What MongoDB is really doing is storing ‘blobs’ (blob = binary large object; binary JSON in MongoDB’s case), which means you serialise some part of an object graph into a lump and store that. You need to choose judiciously, and not serialise into one tree an Actor and all her Actor mates (recursively) – otherwise you’ll get everyone who’s ever known Matthew McConnaghy in bed together on the disk, and that might be ugly. And it will take a huge amount of storage. And won’t support referential integrity. And have terrible performance.

Blobs have nothing to do with documents, except arguably when documents happen to be the source data objects (but even then, they can be blobbed in different ways). With blobbing, you can change the granularity of blobs – e.g. do it with

whole of Actor (i.e. whole of Person),
just chunks of Person info, e.g. Address, PersonName etc, or
something else.

In a relational DB used in the classical way, you don’t blob anything, you have a schema that fully expresses all the data, including various kinds of relationships all over the place; in a way it’s equivalent to the finest possible grain of blobbing of terminal primitive nodes like Strings, Integers etc.

Does it matter that No-SQL people misuse the term ‘document’? Well I would say at the very least it’s very confusing. MongoDB has built what I would call an optimising indexed blob database. Their documentation and the general misuse of the term ‘document’ in the discourse on No-SQL DBs will mislead the unwary.

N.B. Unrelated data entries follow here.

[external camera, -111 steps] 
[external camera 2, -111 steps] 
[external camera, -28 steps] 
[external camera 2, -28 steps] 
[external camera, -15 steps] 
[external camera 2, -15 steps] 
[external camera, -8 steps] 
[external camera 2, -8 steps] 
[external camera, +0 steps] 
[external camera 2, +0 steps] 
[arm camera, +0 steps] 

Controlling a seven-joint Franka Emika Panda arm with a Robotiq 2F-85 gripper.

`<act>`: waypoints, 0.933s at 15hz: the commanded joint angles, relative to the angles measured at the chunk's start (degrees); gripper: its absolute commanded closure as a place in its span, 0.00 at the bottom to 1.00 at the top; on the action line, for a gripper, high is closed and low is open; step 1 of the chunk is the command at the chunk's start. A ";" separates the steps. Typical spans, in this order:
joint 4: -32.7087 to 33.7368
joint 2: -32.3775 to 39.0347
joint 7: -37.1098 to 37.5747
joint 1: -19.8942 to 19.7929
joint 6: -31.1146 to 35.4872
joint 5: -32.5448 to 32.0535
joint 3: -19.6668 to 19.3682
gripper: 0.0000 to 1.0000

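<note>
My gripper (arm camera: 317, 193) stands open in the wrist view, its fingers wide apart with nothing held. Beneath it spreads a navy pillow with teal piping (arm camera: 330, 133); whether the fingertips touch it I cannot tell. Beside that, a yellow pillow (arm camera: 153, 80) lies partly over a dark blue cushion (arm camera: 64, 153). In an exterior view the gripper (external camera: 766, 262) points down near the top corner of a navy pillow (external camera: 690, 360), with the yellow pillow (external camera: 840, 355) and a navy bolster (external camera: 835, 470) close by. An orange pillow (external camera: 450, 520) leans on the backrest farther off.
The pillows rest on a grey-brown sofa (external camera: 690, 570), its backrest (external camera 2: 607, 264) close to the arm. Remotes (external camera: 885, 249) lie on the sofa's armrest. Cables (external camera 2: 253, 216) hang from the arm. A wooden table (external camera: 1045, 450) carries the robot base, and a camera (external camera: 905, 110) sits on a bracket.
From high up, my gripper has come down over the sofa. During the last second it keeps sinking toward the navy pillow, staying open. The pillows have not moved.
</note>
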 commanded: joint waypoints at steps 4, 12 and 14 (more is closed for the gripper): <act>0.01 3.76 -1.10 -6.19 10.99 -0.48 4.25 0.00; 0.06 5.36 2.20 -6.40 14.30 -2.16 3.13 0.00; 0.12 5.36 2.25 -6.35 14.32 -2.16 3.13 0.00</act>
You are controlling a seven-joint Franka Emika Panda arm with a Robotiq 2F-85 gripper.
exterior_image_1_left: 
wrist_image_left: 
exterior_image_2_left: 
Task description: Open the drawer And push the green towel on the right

Is there anything wrong with MongoDB? Probably not, but I have not investigated. My impression is that implementers of certain solutions, such as the authors of the post quoted at the top didn’t initially understand what a blob DB is, or how to use it. I don’t know yet the details of MongoDB’s support for relationships, or how good its querying is, but I would assume there is a correct way to use it for any kind of data.

The main rule for using blobs is: you can only create a blob from a data graph whose internal relationships are either:

have composition (aka ‘cascade-delete’) semantics; OR
are already references, e.g. URIs or IDS pointing to external entities or similar; BUT NOT
direct associations to shared / independent objects.

Then you have to manage the other relationships in a different way, quite probably using normal relational tables. Lastly, you need smart indexes that understand paths-in-blobs and a query engine that also understands paths. You might also go to the extent of dynamic adaptive blobbing and re-indexing, depending on frequency of access etc. This is very pertinent in health data, where a great deal of older data is not that useful, but specific items are essential. With the right heuristics, a DB based on blobbing could dynamically self-optimise to an extent. Some old ideas on this here.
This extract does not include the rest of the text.